O coordenador do estúdio esquecera de avisar que só tinha saído do ar a imagem. O som continuara, cristalino...
No dia seguinte, o Índio, a bandeira, o Jair Martins estava tudo fora do ar, pra sempre.
Microfone não tem bandeira...
Rápidas e rasteiras
- Sai em Londres, setembro próximo, Big Ron: a different ball game um livro de denúncias em que o treinador Ron Atkinson, hoje comentarista da TV, fala do flagelo da droga, de racismo, de mercantilismo e de corrupção no futebol inglês. O livro é uma bomba.
- A Fifa já tem o esquema de disputa do Mundial de 2002: o jogo inaugural será na Coréia e o final, em Tóquio. Na primeira fase, serão disputados dois mundiais, em paralelo: 16 seleções na Coréia e 16, no Japão. Isso não é mais Copa do Mundo, é uma receita maluca pra curar mal de uma Copa que já nasceu com duas cabeças... uma verdadeira panacéia...
- A voz do leitor, via Internet: a respeito da crônica em que rogo pelo Fluminense, invocando torcedores famosos, muitos leitores estranham que eu restrinja o universo tricolor a meia-dúzia de pessoas ilustres. Acham que excluí o torcedor de arquibancada que idolatra, o time, anonimamente. Não é bem assim. Tomei alguns nomes justamente pra neles simbolizar a paixão de todos os tricolores, sem exceção.
- Romário diz que não sabe mais o que fazer: parou com o futevôlei, os músculos começaram a pifar. Parou de sair pela noite, os músculos continuam a pifar. Não há outra saída: o jeito é voltar ao fute e à noite. Ou o homem não é um animal de hábitos?
- Edificante: é o mínimo que posso dizer da atitude de Fernando Scherer, decidindo adotar uma esperança da natação feminina brasileira. Não tem empresa que queira bancar? Pois Scherer, que nem rico é, resolve custear a carreira da atleta Flavia Delarori, de 14 anos, um talento, medalha de prata dos 50 metros nos Jogos Mundiais da Juventude.
- Paulo Cesar Carpegianni está na lista de nomes com que Ricardo Teixeira pretende formar o colegiado técnico da seleção. A idéia é convidá-lo, naturalmente, com o aval de Luxemburgo. Capergianni, porém, está inclinado a dizer aquelas coisas: sinto-me honrado, mas não posso aceitar...

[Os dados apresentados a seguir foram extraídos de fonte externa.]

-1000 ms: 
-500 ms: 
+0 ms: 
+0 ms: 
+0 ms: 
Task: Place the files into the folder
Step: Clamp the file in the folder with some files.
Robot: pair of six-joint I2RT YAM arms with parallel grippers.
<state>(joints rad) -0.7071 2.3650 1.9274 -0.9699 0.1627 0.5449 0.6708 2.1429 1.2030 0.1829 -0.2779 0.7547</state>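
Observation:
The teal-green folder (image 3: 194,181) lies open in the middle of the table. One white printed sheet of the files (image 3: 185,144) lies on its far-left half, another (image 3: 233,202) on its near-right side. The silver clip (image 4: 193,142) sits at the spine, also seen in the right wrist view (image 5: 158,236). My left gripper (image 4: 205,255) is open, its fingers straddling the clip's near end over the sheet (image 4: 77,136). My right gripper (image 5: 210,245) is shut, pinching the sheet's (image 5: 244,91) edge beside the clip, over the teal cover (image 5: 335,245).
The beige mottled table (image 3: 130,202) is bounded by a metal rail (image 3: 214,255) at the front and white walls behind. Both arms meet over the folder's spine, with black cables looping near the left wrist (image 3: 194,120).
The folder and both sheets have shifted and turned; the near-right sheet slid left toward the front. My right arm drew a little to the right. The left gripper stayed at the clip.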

- A boa notícia vem do Senado: foi aprovado, lá, o projeto que regulamenta a profissão de professor de Educação Física. Uma luta de categoria que começou há 17 anos. Parabéns a essa classe profissional que só trouxe seriedade à atividade física no Brasil.
- Tenho visto bons jogos no Campeonato Brasileiro. A Copa do Mundo deve ter feito bem ao astral das equipes. E uma das razões, entre tantas, é o padrão disciplinar, no capítulo da violência. Está se jogando mais na bola do que nas canelas. A condenação do carrinho também contribui pra elevar o nível técnico e ético do futebol.
- Quem gosta de futebol e quer ter momentos de felicidade tem que ver jogar o time do Vasco da Gama, criteriosamente armado por Antonio Lopes. Sempre achei Lopes um técnico atrabiliário. Parecia um caso de deformação profissional. Lopes é, de origem, delegado de polícia. Vejo-o, agora, bem mais contido, preocupado com a evolução do time do Vasco. Parabéns a ele, ao Vasco e ao próprio futebol.
- No Esplanada Grill, no Rio, Marcio Braga, João Araújo e Paulo Cesar Ferreira trocam figurinhas rubro-negras. O prato do dia é o futuro próximo do Flamengo e a cuja presidência Marcio concorre com o pé nas costas.